Here, you have to use a lot of boolean logic. When a knight or knave says that something is true or false, they take the statement, evaluate it, and then either tell the result or apply a logical NOT gate to it and tell you the opposite. Since you do not know if the statement is true or false, you must backtrack and figure out if it is possible for the statement to be true or false. This is called the Boolean satisfiability problem, trying to figure out if any input exists that gives you the output that you are testing for.

So in the example, either
((I am a knave) OR (B is a knight)) = true #he is a knight
Or
((I am a knave) OR (B is a knight)) = false #he is a knave

If he is a knave, then
(I am a knave = true) OR (b is knight = unknown) = false
Since the OR has a true value as input, it cannot give the false that is needed for the knave to say true.

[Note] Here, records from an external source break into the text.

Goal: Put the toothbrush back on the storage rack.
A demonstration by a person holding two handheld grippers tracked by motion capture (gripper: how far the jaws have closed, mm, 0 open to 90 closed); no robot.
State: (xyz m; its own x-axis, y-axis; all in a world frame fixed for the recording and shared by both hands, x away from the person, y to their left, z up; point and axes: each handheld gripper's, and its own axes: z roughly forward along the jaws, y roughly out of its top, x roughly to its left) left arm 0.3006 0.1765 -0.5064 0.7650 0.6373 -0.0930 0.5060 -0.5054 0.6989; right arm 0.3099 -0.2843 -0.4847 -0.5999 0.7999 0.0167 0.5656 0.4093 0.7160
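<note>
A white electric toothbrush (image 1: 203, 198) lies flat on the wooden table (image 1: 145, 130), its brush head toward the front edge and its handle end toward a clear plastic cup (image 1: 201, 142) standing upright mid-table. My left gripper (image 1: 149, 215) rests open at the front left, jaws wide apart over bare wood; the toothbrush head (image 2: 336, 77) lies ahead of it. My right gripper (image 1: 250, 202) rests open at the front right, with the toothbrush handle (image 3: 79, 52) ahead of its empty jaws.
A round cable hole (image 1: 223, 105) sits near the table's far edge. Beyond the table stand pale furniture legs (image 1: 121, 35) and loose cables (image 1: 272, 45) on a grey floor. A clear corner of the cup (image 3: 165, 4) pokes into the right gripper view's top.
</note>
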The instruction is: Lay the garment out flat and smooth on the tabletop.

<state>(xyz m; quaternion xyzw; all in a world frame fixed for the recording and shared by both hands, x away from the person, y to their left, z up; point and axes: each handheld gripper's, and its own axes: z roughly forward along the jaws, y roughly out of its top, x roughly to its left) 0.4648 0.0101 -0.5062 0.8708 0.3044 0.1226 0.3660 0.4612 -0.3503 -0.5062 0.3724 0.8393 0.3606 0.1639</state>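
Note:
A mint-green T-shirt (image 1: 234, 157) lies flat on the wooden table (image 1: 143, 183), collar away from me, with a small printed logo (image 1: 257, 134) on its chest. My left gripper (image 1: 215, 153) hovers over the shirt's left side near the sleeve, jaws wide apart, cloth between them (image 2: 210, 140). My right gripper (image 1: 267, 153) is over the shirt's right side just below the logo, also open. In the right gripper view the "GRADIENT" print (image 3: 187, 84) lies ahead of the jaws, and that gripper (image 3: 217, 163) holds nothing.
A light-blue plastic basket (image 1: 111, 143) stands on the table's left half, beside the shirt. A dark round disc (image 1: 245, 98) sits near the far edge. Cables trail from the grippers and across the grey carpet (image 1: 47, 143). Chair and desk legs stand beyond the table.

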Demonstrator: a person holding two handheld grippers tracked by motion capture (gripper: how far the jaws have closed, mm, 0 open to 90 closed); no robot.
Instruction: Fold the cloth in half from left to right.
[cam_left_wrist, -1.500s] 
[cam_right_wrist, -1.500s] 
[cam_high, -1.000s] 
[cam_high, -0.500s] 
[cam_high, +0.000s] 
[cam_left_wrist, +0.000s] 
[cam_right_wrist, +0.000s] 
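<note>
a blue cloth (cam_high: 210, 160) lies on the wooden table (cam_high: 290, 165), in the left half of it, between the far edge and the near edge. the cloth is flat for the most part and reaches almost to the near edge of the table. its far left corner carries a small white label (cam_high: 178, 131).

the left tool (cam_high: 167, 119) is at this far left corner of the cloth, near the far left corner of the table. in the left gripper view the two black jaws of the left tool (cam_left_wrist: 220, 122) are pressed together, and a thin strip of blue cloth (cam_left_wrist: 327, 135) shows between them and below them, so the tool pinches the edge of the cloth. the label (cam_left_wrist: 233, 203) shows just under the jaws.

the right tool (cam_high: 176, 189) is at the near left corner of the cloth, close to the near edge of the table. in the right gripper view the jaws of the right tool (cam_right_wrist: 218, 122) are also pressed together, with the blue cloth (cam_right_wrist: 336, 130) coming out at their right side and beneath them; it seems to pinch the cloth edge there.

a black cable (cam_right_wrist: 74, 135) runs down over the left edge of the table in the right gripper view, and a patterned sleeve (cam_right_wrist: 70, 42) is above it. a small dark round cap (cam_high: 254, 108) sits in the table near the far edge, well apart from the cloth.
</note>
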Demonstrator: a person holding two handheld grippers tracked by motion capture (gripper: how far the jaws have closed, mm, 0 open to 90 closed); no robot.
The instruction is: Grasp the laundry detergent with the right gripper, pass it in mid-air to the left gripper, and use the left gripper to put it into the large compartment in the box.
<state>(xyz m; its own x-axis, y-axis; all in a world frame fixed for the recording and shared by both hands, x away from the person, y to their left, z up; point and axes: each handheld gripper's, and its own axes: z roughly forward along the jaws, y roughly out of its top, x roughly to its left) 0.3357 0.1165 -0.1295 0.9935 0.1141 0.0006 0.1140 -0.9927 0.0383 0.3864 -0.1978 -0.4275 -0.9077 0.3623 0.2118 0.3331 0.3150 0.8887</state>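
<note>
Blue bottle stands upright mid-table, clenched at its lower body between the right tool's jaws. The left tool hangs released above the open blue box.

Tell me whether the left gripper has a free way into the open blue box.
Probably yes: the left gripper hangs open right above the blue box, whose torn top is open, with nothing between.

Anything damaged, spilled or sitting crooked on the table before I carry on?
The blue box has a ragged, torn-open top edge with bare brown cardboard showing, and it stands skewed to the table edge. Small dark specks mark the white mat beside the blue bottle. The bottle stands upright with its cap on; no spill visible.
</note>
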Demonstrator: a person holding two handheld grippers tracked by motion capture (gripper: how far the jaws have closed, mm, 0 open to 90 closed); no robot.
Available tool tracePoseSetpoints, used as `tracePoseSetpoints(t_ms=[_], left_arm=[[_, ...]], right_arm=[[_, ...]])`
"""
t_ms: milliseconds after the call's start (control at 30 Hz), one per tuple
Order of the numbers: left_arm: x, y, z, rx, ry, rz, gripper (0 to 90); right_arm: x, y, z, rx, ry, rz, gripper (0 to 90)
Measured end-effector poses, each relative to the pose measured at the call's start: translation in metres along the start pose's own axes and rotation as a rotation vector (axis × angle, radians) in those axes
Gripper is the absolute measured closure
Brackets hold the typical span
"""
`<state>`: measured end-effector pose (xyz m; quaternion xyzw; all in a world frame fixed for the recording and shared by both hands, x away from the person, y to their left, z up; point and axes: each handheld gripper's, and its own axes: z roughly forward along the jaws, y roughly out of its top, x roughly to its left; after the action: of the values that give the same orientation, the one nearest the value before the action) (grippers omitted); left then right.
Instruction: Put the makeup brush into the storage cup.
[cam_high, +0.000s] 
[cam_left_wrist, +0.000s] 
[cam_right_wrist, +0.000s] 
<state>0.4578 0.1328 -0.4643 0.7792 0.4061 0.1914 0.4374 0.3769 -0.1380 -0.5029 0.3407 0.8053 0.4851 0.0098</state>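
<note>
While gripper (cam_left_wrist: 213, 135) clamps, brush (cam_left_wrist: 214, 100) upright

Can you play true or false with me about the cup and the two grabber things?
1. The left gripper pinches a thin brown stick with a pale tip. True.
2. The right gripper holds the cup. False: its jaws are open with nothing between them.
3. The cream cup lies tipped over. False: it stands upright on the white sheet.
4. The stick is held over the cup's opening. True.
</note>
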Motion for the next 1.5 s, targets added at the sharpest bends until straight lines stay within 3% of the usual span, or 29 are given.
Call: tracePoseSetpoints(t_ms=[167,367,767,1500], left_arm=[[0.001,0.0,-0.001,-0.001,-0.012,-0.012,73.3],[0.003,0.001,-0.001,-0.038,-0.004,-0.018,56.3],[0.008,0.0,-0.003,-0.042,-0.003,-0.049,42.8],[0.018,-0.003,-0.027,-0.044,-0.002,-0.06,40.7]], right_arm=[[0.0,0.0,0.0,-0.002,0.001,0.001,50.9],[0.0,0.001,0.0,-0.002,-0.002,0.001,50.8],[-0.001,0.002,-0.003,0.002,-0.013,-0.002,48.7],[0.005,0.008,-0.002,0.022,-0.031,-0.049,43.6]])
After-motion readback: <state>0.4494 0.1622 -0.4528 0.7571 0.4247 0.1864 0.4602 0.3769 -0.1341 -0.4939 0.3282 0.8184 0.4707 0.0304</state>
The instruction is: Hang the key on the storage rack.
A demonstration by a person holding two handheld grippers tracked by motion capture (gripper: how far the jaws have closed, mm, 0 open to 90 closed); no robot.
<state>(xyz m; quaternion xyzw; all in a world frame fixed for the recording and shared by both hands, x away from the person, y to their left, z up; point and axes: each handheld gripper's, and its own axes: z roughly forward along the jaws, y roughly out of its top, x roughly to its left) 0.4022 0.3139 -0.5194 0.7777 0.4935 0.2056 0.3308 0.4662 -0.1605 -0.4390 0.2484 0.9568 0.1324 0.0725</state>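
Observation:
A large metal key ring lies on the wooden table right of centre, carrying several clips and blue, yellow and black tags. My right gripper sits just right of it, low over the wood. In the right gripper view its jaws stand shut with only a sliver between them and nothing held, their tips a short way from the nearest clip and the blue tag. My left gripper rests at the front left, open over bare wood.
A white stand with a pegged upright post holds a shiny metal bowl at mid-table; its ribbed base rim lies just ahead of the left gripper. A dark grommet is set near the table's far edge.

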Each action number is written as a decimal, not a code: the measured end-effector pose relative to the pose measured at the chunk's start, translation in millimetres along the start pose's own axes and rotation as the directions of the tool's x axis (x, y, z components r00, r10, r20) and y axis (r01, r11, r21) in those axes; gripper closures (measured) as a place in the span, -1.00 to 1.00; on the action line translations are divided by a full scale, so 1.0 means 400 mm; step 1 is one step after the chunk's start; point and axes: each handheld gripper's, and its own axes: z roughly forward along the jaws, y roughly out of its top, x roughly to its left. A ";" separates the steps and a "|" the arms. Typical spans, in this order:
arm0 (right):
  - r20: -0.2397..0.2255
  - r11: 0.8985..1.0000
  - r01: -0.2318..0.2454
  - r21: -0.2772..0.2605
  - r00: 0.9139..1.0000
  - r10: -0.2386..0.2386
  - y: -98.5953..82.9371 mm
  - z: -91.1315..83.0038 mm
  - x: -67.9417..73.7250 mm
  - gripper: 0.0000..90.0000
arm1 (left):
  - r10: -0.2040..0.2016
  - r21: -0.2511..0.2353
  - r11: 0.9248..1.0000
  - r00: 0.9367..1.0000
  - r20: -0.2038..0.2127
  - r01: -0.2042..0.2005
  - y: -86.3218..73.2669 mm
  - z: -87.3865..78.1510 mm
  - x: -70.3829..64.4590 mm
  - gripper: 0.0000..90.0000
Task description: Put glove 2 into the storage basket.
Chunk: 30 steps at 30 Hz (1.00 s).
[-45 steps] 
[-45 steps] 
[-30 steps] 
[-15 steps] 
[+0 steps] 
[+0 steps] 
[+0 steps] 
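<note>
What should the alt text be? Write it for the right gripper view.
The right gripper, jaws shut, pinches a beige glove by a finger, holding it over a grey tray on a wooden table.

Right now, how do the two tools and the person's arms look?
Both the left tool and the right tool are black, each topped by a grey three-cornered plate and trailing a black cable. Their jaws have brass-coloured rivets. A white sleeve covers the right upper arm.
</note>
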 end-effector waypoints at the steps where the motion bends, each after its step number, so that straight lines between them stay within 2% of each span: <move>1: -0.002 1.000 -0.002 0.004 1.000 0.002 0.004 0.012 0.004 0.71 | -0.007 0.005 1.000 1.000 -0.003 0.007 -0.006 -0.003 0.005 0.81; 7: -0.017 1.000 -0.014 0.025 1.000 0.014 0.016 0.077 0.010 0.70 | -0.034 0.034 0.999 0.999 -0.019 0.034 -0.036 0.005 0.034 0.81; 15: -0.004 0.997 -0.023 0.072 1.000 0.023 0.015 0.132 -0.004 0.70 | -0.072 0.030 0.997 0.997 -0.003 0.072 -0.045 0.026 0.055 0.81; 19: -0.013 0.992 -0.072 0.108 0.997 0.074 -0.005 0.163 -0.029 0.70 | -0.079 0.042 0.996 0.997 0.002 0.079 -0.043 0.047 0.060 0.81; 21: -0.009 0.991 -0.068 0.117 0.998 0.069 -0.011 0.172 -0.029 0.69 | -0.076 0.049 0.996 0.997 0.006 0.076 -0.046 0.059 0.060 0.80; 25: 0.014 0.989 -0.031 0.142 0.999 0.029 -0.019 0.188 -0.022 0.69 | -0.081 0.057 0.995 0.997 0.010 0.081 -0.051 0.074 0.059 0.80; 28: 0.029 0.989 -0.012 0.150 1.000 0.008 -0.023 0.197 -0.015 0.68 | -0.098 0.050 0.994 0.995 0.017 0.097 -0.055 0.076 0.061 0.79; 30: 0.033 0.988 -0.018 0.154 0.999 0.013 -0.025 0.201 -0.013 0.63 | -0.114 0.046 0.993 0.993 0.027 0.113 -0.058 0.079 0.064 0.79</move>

He cannot be a knave and must be a knight.

Now since we know that
(I am knave = false) OR (b is knight = unknown) = true
B must be a knight to make the OR evaluate to true, since the other input is false. B must also be a knight.

Since we have made no assumptions and eliminated every other possibility, we know that Knight Knight is the only possible combination.

kaywizard's avatar

@PhiNotPi thank you I think I’m kind of getting the hang of it. Do you know of any sites that can also help? I’d really appreciate it.

submariner's avatar

“I am a knave or B is a knight.”
With an “or” statement, only one of the component statements has to be true to make the whole statement true. So the truth table for that statement is
A/B
1. knight / knight true
2. knight / knave false
3. knave / knight true
4. knave / knave true

Knights always tell the truth, so a knight could make that statement only under condition 1.

@#%&! I was pleasantly drunk when I logged in. Now I’m more or less sober. Logic is a buzzkill.

Bonus free grammar tip: If you’re familiar with logic etc.

jerv's avatar

Long story short, logical “OR” is not the same as “EXCLUSIVE OR”; it is what non-logicians would call “AND/OR”, allowing both sides of the statement to be true. When a logician means what non-logicians mean by “OR”, they say “Either X or Y, but not both”. Most people imply a ”...but not both” that is not there.